Attribute | Description | Example |
Description | A short description of the company or professional. | Luxury real estate company |
Final URL | The same domain as your website. Must begin with http:// or https://.
This will not be shown in the ad. |
http://www.contoso.com/seattle/id |
ID | Unique ID of the item comprised of any sequence of letters and digits.
This will not be shown in the ad. |
AB1234 |
Name | The name of the company or professional.
If it’s a professional, put first name + last name. |
David Johnson |
Profession | The type of profession.
This will not be shown in the ad. Instead, we’ll use this to match ads with terms people search for. Note: You must choose one of the following examples for your ad to serve. |
Doctor & clinic
Financial advisor Insurance service Real estate service Tax service |
Target ad group | The name of the targeted Professional services ad group.
This will not be shown in the ad. |
Real-Estate-Placement-AdGroup |
Target campaign | The name of the targeted Professional services ads campaign.
This will not be shown in the ad. |
Real_Estate |
You can update your feeds at any time to add new teammates, services, details, or adjust your account structure.
Once you’ve prepped your data feeds, save them as a CSV, TSV, XLSX, or ZIP file and log in to your Microsoft Advertising account.
Once your Professional Service Feed is created and uploaded, creating a Professional Service campaign is very similar to your other Microsoft Advertising campaigns, with a few notable quirks.
Ready to get started with Professional Service Ads? Use these best practices to make sure your campaigns are successful.
Professional Service Ads should be treated as a great compliment to your search ads, not as a replacement. By running both simultaneously, you can have multiple ads appear on the same SERP and draw more attention to your practice. Since Professional Service Ads compete in a separate ad auction from text ads, you shouldn’t expect your search ads to have any change in performance by running Professional Service Ads.
Microsoft recommends that national brands looking to promote their services across the entirety of the United States should start with between $100-500 daily budget for their Professional Service Ads. Local businesses need much less budget to target their market. Microsoft recommends that local businesses start with 20% of their current PPC budget on Professional Service Ads for the markets they target.

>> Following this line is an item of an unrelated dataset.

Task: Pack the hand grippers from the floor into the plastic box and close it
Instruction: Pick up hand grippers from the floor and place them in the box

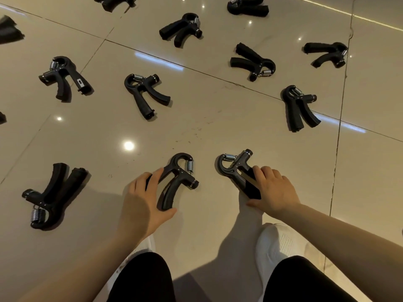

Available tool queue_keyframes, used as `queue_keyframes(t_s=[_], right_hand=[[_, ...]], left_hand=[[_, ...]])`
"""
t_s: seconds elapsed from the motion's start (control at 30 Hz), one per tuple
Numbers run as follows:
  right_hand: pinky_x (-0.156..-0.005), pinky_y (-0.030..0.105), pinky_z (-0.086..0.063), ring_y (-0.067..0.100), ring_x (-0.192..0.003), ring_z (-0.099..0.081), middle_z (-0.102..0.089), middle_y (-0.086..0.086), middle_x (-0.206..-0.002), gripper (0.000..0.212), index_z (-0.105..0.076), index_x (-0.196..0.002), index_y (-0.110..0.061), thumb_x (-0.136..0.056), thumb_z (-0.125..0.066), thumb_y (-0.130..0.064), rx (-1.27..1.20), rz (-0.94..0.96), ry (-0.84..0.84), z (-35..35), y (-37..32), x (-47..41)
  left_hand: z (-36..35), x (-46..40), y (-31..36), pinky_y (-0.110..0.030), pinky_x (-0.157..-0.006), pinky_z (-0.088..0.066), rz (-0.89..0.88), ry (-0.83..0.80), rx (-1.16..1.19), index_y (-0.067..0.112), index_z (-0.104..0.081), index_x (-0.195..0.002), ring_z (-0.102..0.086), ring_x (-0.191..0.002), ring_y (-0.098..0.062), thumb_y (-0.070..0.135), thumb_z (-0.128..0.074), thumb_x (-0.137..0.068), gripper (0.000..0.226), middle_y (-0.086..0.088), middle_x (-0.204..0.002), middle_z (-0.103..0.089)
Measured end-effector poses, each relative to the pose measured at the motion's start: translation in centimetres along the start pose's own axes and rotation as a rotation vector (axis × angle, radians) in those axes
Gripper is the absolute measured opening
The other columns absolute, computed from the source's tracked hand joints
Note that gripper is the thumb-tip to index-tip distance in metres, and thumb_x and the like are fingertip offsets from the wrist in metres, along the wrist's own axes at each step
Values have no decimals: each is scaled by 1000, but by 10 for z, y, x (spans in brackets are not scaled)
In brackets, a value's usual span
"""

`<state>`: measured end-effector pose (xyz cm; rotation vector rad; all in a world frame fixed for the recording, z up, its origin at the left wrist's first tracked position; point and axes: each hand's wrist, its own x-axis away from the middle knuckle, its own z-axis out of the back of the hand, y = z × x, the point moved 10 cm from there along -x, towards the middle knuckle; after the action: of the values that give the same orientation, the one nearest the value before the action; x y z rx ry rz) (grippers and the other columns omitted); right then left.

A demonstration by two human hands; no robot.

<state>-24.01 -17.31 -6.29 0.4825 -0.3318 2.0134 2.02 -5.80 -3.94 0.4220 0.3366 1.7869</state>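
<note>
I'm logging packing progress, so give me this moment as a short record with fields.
left hand: grips the near-centre hand gripper on the floor
right hand: grips the neighbouring hand gripper by its handles
loose hand grippers: many more scattered over the tiles
plastic box: not in view
packing: not visibly started

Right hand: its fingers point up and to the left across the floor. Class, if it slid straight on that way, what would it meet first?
The right hand already grips a hand gripper by its handles. Beyond that, the line looks like bare floor tile; depth is uncertain.
</note>
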Motion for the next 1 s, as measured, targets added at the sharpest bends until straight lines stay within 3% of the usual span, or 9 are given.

Bidding is managed at the ad group level. To get started, Microsoft recommends using manual or enhanced CPC bidding and setting the bid between $3-5 CPC. You can freely adjust this based on the performance of your ads.
Unlike Google’s Local Search Ads, these Professional Service Ads will collect data on the search terms they triggered for as well as their associated costs and conversions. Without keywords in your Professional Service Ad campaigns, Microsoft may trigger your ads for some unexpected search terms, so plan to review your traffic regularly and add negative keywords as you see fit.
These Professional Service Ads allow you to refine your targeting with demographics and audiences, like your other search campaigns. You can use remarketing, in-market, custom audiences, or even LinkedIn profile targeting in Microsoft Advertising to target, exclude, or adjust your bids for more valuable prospects.
This new ad type to Microsoft Advertising is an interesting one for many industries. There are certainly advantages to being an early adopter, too. According to Microsoft, Professional Service Ad campaigns on their network were already seeing:
Those results may sound fantastic on their own–but keep in most advertisers already see significantly lower CPC and CPA on Microsoft Advertising when compared to Google Ads–so these new Professional Service Ads are even more powerful for advertisers to attract new clients.